The Tories looked at one another. “A peace or not a peace-that is the question,” Bobbity Cranford misquoted. Walsh had no idea where his nickname came from, but everybody used it. He clowned more than the others, perhaps to live down to his silly handle.
“If 1919 taught us anything, it taught us not to hope for too much,” Cartland said. “The War to End War … didn’t. Chances are this one won’t, either. When we go back-ay, there’s the rub.”
“Not until the Yanks and the Russians finish with the Japanese. That gives poor, battered Europe a little breathing spell, anyhow,” Cranford said. The other Tories nodded.
So did Walsh: it made sense to him.
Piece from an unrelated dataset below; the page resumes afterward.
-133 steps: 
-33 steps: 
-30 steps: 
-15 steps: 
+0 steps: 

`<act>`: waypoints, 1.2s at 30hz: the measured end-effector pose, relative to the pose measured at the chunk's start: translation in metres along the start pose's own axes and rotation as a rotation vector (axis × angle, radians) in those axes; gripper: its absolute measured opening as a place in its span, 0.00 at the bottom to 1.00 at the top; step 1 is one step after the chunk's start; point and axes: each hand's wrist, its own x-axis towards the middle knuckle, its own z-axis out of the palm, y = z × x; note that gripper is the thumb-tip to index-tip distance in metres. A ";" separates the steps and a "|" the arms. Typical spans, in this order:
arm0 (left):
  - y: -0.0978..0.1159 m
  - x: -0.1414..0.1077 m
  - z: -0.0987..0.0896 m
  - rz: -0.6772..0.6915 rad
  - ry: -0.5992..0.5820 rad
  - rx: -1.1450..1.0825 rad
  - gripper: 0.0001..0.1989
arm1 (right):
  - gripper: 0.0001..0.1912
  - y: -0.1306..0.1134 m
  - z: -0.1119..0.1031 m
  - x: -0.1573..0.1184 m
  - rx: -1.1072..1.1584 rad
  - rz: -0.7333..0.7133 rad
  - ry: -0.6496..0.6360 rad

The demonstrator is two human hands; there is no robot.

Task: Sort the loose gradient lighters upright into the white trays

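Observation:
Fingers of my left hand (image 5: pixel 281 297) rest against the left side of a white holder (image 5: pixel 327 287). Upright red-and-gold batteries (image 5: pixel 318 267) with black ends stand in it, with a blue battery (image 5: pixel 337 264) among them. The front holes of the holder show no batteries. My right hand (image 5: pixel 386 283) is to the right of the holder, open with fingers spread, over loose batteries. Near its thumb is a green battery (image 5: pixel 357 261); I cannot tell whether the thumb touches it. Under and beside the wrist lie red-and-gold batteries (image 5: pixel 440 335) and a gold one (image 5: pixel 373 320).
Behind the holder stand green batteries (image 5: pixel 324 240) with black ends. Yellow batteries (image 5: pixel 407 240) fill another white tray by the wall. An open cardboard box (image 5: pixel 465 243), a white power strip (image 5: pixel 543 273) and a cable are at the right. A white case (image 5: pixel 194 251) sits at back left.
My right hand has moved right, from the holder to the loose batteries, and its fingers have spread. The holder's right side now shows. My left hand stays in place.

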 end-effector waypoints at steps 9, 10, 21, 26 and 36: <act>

But he asked, “What about us and the Japanese?”
“With Singapore and Malaya and Burma gone, I fear we’re riding the Yanks’ coattails in that war,” Ronald Cartland said. “The logistics are impossibly bad for us to go it alone that far away. We may get back what we’ve lost-I don’t see how Japan can hope to stand up against enemies like that. How long we can keep it once we do get it back is another question, though.”
“How do you mean?” Walsh asked. England had ruled the lands that made up her empire longer than he’d been alive. As far as he was concerned, that meant she could and would keep on ruling them throughout his lifetime and beyond. That came as close to forever as made no difference.
Not to his way of thinking, at any rate. But Bobbity Cranford replied in mournful tones: “With Japan spurring them on, the Burmese have declared their independence.”
“The same way Slovakia did when Hitler told it to.” Walsh’s lip curled. That cut no ice with him.
“It looks as though Slovakian independence will stand,” Cranford said. “If enough of the people in those parts don’t fancy being ruled from Prague, trying to drag them back into the fold would start a new little war. And if enough of the Burmese can’t stomach rule from London, the same applies there.” He picked up his whiskey glass, tossed back what was left in it, and waved for reinforcements. Then, his tone more mournful yet, he went on, “The same applies to India, of course.”
“India!” Walsh exclaimed. India was far and away the most important part of the empire on which the sun never set. Without it … Without India, it would feel as if the sun were setting on the British Isles.
But all the young Tories gave back somber nods. “Gandhi and Nehru and the Hindus want us gone. So do Muhammad Ali Jinna and the Muslims. Heaven only knows what they’ll do to one another if we should leave, but they all want us to pack up and go.”
“They’ll likely slaughter one another by the carload lot,” Bobbity Cranford said. “They want us to pack up and go all the same. You rule an empire because the people you’re ruling don’t think they’ve got any better choices of their own, and so they let you choose for them. It’s not like that any more. We’ve spread nationalism across the whole world, and now-”
“It’s coming home to roost,” Walsh finished for him.
“That’s about the size of it,” Cranford said.
The barmaid came by to fill up the politicos’ whiskey glasses and Walsh’s pint mug. She was a cute young thing. Walsh wouldn’t have minded a go with her, but she had eyes only for Ronald Cartland. He’d always been like catnip for those of the female persuasion.
After a pull at his fresh pint, Walsh said, “That’s about the size of it unless you’re a Czech or a Lithuanian or some poor bugger like that.”
“I can tell you the difference,” Cartland said-he didn’t seem interested in the barmaid, even if she was interested in him. “The difference is, the Germans and the Russians don’t care how many people they kill to keep the rest quiet. We haven’t the stomach for a policy like that these days.”